The fruit bodies are globose or depressed globose at ﬁrst and submerged in the soil. The color is buff or snuff brown, with several layer. It can fully developed up to 65mm in diameter (Phosri et al., 2004). The surface is hard, smooth with soil particles usually covered the fruiting bodies. It will split open in a star-like structure. The spores are globose, 7.5-15.2 um in diameter (Phosri et al., 2004). The fresh fruit bodies emits strong odour of moist soil The spores colors either purplish chestnut occasionally cigar- or date-brown, brown vinaceous or violaceous black (Phosri et al., 2004).
Synonym: Astraeus thailandicus
Astraeus odoratus is formed ectomycorrhizal association with Dipterocarp trees; Hopea ponga, and Shorea robusta (Pavitha et al., 2015) and Dipterocarpus alatus (Phosri et al, 2004; Kaewgrajang et al., 2013)
It is extensively harvested in Thailand and Laos, but there is no evidence that it is in decline. However, currently there are ongoing experiments to inoculate dipterocarp tree to cultivate the species. Thus, this species is listed under the Least Concern (LC) in the IUCN Threat Categories.
It is found growing in the lateritic or sandy soil in dry lowland dipterocarp forests.
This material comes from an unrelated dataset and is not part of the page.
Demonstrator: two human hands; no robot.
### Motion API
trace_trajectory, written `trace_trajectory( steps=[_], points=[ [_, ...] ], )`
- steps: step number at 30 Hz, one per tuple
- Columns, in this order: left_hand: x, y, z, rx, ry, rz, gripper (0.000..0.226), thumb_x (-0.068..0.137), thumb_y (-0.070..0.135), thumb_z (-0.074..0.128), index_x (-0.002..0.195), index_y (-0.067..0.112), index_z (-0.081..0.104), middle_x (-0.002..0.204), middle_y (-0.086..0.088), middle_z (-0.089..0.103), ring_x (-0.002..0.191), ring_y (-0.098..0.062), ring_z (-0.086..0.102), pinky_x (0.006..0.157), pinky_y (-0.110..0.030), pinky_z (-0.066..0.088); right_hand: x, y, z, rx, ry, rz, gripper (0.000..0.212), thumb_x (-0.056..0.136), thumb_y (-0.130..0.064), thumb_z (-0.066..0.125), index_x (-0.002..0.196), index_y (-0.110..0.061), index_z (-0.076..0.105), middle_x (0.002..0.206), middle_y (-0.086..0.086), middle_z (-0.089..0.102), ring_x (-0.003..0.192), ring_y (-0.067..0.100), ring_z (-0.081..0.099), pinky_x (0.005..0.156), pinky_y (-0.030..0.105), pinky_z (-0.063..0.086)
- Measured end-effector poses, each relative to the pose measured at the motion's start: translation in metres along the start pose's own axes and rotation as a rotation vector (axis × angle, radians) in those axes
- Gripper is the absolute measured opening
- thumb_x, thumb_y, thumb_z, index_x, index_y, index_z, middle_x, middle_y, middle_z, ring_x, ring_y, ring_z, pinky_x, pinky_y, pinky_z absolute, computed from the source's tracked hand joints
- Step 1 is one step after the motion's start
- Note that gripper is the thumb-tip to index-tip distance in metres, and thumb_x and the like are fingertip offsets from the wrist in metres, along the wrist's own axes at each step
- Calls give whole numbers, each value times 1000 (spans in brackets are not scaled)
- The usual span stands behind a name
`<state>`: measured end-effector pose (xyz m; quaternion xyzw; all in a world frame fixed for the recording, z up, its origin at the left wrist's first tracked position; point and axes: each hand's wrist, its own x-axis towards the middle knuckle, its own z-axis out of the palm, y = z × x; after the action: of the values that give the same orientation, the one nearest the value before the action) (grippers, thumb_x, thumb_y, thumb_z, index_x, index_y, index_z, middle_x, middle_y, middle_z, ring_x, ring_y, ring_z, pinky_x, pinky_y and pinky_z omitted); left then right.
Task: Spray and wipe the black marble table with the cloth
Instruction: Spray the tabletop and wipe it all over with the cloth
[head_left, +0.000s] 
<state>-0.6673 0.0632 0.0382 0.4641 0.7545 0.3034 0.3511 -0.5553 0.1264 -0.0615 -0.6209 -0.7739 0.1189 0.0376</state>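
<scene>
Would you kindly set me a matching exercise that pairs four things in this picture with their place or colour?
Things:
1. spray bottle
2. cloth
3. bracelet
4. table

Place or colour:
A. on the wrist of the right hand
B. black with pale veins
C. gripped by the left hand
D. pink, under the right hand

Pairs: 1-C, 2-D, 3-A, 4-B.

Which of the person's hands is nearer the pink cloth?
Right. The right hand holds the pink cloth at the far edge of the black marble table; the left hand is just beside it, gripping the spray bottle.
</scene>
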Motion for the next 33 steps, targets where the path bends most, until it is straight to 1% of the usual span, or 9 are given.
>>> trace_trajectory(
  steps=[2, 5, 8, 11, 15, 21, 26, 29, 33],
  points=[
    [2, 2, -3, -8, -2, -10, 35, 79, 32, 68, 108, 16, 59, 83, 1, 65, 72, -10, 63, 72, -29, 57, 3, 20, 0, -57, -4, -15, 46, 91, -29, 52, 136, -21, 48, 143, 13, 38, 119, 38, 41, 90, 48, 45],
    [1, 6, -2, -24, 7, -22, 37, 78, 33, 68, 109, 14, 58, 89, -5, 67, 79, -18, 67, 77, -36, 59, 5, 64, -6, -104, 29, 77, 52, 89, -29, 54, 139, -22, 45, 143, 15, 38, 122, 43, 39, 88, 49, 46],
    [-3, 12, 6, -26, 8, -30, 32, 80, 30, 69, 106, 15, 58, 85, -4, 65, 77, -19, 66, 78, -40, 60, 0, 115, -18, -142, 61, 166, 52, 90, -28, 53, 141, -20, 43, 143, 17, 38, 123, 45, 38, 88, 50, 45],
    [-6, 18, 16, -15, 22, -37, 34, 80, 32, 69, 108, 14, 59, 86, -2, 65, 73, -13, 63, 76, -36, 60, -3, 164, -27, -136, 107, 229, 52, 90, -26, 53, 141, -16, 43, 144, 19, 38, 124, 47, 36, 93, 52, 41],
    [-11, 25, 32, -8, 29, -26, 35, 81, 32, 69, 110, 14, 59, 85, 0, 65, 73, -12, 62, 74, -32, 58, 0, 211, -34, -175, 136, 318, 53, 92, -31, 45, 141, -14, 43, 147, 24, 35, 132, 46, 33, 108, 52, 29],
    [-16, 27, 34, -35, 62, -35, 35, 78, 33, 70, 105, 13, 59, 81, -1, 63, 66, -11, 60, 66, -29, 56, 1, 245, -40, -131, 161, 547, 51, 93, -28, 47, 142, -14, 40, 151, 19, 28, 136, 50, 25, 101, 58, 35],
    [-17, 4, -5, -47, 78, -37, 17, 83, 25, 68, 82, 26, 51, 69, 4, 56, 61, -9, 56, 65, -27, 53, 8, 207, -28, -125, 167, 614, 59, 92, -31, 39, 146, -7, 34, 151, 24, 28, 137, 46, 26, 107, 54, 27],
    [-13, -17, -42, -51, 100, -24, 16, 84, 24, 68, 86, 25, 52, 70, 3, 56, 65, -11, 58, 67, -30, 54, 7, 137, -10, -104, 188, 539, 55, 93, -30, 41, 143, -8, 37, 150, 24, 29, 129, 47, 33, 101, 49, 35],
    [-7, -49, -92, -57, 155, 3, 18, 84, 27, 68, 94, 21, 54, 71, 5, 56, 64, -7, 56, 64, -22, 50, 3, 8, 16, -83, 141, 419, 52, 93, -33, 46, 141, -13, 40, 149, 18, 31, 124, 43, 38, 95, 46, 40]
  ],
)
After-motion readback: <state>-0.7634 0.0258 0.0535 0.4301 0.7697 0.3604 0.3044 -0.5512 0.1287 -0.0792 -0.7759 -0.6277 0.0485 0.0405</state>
It usually fruiting during raining season between May-June (Phosri et al., 2004)
The practice in burning the forests to increase the production of this fungus potentially become a threat to the fungus that can caused the population decline if the burning is conducted on regularly.
Astraeus odoratus is an obligate ectomycorrhizal fungus with Dipterocarpaceae. As such, conservation of dipterocarp forests is the most sustainable manner to indirectly conversing and help to increase the wild production of this fungus.
Surveys and inventories are needed to be conducted to determine the occurrence and distribution of this fungus.
It is an edible fungus in Thailand, Laos, India and Nepal
Kaewgrajang, T., Sangwanit, U., Iwase, K., Kodama, M., & Yamato, M. (2013). Effects of ectomycorrhizal fungus Astraeus odoratus on Dipterocarpus alatus seedlings. Journal of Tropical Forest Science, 200-205.
Pavithra, M., Greeshma, A. A., Karun, N. C., & Sridhar, K. R. (2015). Observations on the Astraeus spp. of Southwestern India. Mycosphere, 6(4), 421-32.
Phosri, C., Watling, R., Martin, M. P., & Whalley, A. J. S. (2004). The genus Astraeus in Thailand. Mycotaxon, 89(2), 453-464.